Cleaning up the water and sewage was critical to increasing life expectancy. This was true in London in 1870-1920 and beyond to the 1950s and 1960s. Los Angeles from 1900-1960s and London in the 1800s-1960s had visibly bad air quality. It is happening now in China and India. Industrialization made air quality worse but there is the funds to build the plumbing and water and air treatment systems. Africa is getting clean water and sanitation systems.

Increasing life expectancy from 30 to 60 goes together with having toilets, plumbing, clean water and clean air.

Living longer and healthier goes together with increased productivity and increased per capita wealth.

Fixing the problems with the pandemic will require new vaccines and medicines and a new level of hygiene.

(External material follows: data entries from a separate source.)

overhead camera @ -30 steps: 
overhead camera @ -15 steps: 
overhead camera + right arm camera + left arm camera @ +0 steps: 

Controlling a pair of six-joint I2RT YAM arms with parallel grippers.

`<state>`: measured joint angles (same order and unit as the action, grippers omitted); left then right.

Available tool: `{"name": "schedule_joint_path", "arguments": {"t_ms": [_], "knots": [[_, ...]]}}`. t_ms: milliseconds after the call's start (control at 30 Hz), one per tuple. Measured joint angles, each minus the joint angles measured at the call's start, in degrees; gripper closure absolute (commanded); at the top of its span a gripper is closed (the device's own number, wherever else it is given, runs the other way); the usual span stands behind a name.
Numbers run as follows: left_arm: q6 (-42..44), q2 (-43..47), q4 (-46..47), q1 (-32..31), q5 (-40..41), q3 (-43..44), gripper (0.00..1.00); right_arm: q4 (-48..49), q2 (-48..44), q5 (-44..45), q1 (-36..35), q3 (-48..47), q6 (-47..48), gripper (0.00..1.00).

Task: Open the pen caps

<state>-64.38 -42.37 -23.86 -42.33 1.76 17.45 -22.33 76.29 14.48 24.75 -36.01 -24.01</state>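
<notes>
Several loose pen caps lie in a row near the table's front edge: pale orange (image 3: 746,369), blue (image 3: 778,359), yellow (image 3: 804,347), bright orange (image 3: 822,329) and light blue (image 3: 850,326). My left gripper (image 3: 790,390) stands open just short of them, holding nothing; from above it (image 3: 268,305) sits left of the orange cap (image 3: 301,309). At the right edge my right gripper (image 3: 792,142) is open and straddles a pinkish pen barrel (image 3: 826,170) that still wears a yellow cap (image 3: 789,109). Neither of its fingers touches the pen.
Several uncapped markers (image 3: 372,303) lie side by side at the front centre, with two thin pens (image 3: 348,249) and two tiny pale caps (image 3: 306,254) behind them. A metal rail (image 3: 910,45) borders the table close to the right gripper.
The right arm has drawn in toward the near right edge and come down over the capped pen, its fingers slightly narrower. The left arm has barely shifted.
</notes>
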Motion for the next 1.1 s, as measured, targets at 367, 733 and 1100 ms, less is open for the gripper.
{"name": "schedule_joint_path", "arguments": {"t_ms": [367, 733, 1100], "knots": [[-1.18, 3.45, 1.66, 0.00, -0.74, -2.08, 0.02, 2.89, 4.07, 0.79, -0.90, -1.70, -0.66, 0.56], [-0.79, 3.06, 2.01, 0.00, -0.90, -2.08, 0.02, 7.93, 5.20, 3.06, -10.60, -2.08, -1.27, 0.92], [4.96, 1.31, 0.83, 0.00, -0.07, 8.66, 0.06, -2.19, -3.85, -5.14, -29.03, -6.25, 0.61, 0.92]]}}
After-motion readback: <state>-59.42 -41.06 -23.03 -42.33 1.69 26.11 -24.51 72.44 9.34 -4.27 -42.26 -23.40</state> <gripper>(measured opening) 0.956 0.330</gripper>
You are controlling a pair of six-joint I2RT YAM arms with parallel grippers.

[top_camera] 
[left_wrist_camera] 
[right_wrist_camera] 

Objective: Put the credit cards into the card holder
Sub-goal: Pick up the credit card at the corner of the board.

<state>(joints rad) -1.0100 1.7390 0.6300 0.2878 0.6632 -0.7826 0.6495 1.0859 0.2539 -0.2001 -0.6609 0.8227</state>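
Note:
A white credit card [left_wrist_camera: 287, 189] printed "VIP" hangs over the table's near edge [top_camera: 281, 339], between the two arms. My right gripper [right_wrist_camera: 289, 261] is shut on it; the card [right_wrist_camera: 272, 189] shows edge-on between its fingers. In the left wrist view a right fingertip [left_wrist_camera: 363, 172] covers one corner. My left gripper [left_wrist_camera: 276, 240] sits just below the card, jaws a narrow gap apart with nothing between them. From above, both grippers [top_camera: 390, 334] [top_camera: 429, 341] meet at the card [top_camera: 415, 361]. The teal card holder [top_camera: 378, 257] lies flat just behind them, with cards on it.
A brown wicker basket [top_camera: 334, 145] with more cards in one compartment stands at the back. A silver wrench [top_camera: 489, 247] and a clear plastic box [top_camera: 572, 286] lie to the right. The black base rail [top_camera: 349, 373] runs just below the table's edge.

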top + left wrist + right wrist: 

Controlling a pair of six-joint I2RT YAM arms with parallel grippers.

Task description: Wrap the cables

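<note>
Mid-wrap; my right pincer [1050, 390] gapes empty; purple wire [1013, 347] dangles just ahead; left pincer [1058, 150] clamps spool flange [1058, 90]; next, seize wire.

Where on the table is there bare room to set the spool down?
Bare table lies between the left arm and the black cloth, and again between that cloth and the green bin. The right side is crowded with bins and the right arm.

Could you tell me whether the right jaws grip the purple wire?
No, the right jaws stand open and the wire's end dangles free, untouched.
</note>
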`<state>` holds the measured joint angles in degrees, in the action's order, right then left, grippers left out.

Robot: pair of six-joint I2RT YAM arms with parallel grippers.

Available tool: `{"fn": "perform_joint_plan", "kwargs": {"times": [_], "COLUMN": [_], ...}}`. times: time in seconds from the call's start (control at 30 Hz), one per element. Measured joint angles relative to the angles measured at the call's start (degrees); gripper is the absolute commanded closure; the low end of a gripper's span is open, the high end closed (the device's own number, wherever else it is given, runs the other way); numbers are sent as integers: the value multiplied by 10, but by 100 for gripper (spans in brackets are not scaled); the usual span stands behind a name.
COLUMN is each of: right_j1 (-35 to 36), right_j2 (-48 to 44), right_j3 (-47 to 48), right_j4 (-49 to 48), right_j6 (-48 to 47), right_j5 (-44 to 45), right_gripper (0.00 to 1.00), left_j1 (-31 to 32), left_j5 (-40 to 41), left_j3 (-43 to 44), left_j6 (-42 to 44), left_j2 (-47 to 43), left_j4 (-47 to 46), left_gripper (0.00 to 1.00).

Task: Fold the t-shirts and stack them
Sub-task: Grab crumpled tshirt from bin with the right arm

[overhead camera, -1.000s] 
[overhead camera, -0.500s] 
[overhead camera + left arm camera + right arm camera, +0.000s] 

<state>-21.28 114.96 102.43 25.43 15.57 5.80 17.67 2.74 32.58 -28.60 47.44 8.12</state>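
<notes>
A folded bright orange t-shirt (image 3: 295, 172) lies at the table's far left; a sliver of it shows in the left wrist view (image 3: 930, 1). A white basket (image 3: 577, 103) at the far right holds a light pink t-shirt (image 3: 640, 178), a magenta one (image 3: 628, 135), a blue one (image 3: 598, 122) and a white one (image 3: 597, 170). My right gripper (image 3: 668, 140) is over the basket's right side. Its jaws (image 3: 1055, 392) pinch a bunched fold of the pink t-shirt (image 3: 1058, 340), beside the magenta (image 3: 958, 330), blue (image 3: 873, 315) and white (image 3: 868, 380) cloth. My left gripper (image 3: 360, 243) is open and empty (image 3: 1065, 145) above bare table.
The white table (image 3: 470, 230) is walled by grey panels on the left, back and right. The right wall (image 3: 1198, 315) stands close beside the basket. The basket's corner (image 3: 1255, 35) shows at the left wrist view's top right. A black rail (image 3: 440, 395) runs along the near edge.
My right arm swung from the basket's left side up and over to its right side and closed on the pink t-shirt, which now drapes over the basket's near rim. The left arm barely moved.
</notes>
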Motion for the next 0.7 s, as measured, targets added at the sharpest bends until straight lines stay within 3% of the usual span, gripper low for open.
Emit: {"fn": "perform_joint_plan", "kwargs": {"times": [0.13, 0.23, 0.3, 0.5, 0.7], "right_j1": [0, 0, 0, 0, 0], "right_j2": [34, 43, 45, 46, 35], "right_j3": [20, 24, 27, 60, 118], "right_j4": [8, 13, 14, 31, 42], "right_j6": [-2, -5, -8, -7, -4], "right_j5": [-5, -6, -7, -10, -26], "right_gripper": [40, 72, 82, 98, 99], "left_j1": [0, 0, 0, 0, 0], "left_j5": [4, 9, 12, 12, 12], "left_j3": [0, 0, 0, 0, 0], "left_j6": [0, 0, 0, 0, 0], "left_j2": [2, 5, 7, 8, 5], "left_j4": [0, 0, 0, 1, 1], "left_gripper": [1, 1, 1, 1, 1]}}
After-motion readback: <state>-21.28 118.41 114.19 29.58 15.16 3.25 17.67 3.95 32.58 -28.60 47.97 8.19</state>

Where is it better to live shorter lives on a population or national or regional scale?

People who say it no good for people to live to their 70s can move to certain African countries and live shorter lives. Those short life choice people can also indulge in overeating, cigarettes, drugs, alcohol and other lifestyle choices that are known to shorten lives.

People who say it no good for people to live to their 80s can choose to live in poverty in a developed country. Those short life choice people can also indulge in overeating, cigarettes, drugs, alcohol and other lifestyle choices that are known to shorten lives.

People who are affluent or rich in a developed country who make healthy lifestyle choices have a good chance to live to their 90s.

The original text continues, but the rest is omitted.